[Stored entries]
::::::::::

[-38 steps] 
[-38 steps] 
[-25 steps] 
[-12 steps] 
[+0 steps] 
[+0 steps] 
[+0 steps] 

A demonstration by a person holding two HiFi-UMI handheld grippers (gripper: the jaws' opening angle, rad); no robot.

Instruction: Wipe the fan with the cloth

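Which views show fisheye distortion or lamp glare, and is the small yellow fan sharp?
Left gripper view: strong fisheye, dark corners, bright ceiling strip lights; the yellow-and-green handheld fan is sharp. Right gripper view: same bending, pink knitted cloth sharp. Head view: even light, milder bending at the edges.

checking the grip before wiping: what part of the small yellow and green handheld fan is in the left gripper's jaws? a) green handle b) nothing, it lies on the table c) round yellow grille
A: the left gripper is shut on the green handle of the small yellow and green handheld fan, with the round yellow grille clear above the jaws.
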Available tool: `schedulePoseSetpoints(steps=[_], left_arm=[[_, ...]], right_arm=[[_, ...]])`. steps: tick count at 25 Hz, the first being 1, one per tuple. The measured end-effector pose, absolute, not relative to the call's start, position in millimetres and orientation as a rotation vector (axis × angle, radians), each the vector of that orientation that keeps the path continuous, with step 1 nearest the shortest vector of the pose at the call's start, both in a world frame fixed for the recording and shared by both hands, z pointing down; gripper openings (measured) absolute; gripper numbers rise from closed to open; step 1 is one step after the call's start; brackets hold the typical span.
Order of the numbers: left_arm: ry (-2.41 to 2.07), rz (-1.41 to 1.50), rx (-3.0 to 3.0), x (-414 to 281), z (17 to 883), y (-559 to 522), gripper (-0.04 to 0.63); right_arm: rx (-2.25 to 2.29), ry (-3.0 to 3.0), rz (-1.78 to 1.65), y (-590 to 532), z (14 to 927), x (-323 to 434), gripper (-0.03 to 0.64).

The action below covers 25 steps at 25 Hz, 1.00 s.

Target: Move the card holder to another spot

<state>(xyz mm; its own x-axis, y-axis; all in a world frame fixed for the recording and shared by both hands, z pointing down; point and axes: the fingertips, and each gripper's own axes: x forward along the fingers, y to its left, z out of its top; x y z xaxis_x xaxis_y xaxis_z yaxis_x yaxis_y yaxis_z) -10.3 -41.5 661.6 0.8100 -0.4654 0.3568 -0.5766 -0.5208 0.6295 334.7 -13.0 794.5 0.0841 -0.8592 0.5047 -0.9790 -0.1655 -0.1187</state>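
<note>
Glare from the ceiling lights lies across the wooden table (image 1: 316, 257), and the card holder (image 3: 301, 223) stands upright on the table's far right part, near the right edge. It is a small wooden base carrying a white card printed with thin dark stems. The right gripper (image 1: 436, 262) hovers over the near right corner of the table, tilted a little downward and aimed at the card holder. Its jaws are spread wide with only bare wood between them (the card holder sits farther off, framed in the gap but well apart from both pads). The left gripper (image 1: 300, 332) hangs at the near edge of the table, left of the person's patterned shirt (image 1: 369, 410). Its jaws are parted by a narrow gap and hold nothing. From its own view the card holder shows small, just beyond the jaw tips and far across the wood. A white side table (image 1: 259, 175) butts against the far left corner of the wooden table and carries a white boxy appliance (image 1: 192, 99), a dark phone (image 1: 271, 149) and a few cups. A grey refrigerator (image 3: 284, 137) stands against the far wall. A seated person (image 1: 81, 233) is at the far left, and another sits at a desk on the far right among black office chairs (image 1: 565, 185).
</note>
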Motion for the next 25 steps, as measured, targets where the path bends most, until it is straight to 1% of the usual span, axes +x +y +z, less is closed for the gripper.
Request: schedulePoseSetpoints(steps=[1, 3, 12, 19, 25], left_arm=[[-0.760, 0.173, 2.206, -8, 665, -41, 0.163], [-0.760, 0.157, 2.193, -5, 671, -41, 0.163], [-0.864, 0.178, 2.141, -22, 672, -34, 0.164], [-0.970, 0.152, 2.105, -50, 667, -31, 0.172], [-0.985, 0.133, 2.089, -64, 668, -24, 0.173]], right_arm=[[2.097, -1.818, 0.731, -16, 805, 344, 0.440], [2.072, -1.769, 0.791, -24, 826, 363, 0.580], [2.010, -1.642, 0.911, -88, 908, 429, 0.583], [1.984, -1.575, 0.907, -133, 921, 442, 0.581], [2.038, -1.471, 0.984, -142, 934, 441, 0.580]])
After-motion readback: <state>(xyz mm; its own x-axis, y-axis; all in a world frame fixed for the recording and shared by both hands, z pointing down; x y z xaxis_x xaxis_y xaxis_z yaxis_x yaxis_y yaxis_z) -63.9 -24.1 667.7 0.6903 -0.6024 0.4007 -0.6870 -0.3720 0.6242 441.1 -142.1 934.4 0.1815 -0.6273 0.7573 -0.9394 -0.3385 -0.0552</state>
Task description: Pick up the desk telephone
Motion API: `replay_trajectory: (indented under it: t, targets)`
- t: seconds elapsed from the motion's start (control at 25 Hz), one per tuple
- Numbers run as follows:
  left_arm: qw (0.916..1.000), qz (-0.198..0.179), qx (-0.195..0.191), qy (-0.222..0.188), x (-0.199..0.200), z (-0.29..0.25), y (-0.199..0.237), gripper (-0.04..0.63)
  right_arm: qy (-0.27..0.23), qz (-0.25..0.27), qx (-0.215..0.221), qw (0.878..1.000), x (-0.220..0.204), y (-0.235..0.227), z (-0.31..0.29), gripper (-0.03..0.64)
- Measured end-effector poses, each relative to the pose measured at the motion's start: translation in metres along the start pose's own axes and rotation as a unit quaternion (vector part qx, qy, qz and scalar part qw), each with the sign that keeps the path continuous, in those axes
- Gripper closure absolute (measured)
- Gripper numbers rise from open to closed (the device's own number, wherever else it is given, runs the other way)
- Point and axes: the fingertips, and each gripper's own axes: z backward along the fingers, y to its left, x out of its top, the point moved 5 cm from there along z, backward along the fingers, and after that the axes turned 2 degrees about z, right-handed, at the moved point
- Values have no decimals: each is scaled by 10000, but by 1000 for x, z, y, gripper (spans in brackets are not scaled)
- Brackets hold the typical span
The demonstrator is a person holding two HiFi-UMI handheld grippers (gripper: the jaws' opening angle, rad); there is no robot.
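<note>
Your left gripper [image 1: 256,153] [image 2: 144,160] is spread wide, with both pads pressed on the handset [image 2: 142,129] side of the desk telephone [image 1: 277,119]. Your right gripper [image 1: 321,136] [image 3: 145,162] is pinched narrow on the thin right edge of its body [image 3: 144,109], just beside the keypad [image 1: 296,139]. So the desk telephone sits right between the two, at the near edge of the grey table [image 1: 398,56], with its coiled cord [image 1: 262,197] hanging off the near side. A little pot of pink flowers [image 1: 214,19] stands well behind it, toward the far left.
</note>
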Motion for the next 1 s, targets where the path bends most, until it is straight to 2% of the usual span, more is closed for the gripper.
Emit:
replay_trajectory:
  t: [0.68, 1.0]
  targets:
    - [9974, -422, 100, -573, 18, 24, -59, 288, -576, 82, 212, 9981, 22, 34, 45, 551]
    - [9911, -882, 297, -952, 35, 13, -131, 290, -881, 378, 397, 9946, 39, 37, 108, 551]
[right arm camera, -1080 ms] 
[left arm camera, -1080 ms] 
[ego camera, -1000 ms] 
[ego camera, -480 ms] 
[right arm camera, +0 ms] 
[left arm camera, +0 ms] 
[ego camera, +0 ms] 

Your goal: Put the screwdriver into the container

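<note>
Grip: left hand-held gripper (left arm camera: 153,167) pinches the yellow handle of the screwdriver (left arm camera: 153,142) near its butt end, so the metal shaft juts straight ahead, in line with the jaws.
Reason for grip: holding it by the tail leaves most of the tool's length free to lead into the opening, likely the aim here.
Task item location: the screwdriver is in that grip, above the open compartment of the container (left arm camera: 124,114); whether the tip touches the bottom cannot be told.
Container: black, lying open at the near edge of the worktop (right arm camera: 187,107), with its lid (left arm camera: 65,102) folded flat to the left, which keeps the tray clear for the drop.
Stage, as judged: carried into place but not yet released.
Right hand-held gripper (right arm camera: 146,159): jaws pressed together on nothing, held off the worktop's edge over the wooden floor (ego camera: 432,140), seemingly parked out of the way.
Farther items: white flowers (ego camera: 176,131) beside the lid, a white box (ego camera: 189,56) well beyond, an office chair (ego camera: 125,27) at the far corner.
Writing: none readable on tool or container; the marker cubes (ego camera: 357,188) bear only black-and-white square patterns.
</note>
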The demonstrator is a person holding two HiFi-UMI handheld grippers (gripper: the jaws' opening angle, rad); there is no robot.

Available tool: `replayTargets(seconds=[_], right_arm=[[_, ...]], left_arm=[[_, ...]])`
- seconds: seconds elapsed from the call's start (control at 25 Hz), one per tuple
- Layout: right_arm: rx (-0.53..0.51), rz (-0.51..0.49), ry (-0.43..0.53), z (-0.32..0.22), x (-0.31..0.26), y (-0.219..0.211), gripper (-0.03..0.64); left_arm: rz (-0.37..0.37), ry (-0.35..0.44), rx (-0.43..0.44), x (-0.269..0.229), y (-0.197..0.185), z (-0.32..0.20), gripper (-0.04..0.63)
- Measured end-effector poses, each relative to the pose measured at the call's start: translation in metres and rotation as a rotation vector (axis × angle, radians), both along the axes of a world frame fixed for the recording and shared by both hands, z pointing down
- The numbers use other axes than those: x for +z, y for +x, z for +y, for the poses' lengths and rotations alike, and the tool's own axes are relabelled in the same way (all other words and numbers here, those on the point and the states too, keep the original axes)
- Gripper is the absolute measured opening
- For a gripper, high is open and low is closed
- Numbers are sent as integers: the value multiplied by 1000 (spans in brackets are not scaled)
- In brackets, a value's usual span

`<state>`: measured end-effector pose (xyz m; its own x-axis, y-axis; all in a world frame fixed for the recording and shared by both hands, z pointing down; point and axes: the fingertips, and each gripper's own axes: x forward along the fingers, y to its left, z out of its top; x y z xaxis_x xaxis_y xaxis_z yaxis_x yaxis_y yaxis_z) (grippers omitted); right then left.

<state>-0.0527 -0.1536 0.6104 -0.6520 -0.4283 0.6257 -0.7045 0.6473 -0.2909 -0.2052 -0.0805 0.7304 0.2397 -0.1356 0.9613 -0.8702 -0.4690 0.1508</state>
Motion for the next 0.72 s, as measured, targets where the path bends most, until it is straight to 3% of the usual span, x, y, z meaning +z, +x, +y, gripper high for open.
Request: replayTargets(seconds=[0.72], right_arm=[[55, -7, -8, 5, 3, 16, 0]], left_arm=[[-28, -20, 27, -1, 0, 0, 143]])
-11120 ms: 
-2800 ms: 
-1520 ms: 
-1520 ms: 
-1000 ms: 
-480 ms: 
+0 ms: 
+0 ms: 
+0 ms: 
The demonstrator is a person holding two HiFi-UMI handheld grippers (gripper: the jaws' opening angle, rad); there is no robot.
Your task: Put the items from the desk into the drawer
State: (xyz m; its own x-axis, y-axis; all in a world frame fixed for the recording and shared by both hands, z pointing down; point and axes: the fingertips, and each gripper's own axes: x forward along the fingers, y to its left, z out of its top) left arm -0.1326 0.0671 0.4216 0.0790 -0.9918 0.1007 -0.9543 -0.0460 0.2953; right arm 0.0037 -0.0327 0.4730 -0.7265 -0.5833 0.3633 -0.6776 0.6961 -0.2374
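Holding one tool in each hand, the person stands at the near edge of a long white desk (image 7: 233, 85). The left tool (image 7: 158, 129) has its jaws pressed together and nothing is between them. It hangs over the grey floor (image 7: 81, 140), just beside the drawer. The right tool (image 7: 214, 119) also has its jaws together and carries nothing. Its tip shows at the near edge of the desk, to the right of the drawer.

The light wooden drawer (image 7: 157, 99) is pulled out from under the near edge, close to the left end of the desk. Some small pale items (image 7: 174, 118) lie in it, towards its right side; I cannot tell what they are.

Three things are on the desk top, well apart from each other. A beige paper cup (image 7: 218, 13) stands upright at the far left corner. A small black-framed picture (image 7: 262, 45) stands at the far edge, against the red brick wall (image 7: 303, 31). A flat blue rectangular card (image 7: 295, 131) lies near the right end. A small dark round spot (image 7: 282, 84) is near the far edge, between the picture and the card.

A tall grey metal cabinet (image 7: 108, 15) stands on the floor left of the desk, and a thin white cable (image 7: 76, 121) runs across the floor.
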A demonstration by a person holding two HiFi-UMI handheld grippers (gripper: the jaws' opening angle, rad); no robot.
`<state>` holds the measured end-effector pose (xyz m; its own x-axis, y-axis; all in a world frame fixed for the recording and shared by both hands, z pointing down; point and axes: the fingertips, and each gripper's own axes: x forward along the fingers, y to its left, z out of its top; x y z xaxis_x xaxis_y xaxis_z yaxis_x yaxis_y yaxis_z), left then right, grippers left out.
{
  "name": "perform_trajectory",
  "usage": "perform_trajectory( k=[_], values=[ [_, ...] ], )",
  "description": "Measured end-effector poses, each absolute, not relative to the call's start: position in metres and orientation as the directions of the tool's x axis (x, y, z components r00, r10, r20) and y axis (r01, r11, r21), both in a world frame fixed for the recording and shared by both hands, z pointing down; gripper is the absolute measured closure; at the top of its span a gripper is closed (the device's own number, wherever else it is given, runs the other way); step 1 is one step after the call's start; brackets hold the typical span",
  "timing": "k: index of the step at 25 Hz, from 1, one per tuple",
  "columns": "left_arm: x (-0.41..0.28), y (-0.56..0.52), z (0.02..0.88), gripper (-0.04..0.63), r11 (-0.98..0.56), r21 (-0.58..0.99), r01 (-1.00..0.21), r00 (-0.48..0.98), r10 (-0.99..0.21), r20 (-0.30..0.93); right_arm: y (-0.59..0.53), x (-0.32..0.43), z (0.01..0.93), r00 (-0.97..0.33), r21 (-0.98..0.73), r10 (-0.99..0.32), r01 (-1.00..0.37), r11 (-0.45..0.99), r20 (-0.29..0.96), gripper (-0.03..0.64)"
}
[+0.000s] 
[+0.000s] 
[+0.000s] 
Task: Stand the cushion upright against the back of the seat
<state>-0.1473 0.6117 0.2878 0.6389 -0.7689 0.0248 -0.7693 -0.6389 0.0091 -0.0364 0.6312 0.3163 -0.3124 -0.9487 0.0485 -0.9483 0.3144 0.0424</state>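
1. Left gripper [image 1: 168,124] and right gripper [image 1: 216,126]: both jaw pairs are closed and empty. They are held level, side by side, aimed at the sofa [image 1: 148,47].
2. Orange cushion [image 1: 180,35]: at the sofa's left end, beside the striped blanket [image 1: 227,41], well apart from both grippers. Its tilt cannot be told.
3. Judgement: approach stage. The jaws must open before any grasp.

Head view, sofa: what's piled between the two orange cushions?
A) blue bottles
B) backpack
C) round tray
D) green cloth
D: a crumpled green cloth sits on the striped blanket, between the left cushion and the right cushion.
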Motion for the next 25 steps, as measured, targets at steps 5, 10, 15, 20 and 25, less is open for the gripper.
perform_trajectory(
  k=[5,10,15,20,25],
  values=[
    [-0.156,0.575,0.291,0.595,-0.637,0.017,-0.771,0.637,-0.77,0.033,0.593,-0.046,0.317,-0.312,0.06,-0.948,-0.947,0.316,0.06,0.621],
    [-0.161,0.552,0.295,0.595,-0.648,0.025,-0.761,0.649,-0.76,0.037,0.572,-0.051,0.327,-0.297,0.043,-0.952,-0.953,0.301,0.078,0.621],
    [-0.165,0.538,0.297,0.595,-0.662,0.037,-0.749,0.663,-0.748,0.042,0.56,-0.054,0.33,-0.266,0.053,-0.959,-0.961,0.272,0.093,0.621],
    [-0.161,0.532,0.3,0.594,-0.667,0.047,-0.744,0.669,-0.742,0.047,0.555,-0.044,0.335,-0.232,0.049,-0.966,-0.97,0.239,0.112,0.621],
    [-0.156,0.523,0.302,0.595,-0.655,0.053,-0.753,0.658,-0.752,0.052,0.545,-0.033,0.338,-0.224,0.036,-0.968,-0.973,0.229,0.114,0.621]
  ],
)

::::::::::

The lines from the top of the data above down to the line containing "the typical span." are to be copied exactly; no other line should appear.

[-38 steps] 
[-38 steps] 
[-25 steps] 
[-12 steps] 
[+0 steps] 
[+0 steps] 
[+0 steps] 

A demonstration by a person holding two HiFi-UMI handheld grippers (gripper: the jaws' opening angle, rad); no robot.

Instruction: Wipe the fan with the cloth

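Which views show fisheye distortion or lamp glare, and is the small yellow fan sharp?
Left gripper view: strong fisheye, dark corners, bright ceiling strip lights; the yellow-and-green handheld fan is sharp. Right gripper view: same bending, pink knitted cloth sharp. Head view: even light, milder bending at the edges.

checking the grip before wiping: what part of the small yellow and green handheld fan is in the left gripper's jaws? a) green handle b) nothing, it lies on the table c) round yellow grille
A: the left gripper is shut on the green handle of the small yellow and green handheld fan, with the round yellow grille clear above the jaws.
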Available tool: `schedulePoseSetpoints(steps=[_], left_arm=[[_, ...]], right_arm=[[_, ...]])`. steps: tick count at 25 Hz, the first being 1, one per tuple. The measured end-effector pose, absolute, not relative to the call's start, position in millimetres and orientation as a rotation vector (axis × angle, radians), each the vector of that orientation that keeps the path continuous, with step 1 nearest the shortest vector of the pose at the call's start, both in a world frame fixed for the recording and shared by both hands, z pointing down; gripper openings (measured) absolute; gripper numbers rise from closed to open; step 1 is one step after the call's start; brackets hold the typical span.

This answer is finished.